### Your objective
Your task is to restate the listing word for word without the pictures.

----------------------------------------

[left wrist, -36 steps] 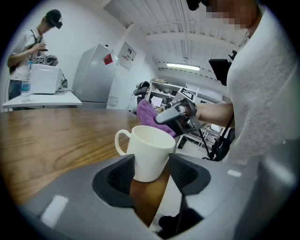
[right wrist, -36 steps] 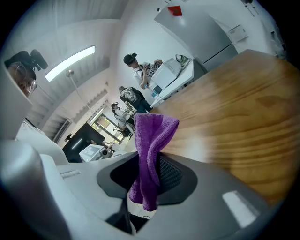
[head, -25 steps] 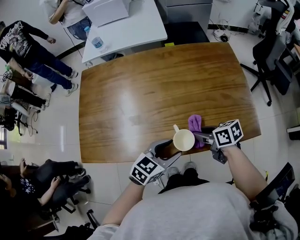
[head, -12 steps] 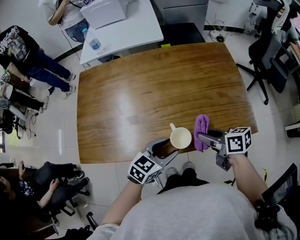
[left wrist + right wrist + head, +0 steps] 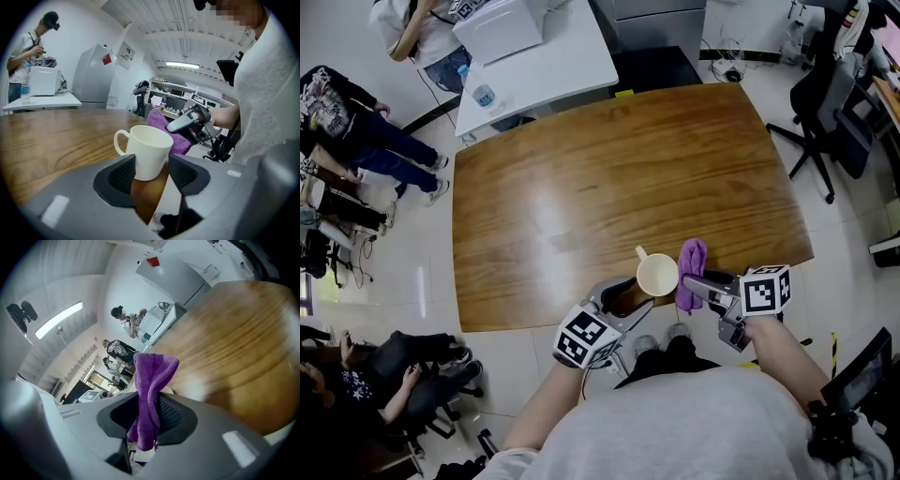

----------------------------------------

### Task result
[left wrist, -36 steps] 
[right wrist, -36 steps] 
[head, -25 steps] 
[head, -12 steps] 
[left wrist + right wrist + head, +0 steps] 

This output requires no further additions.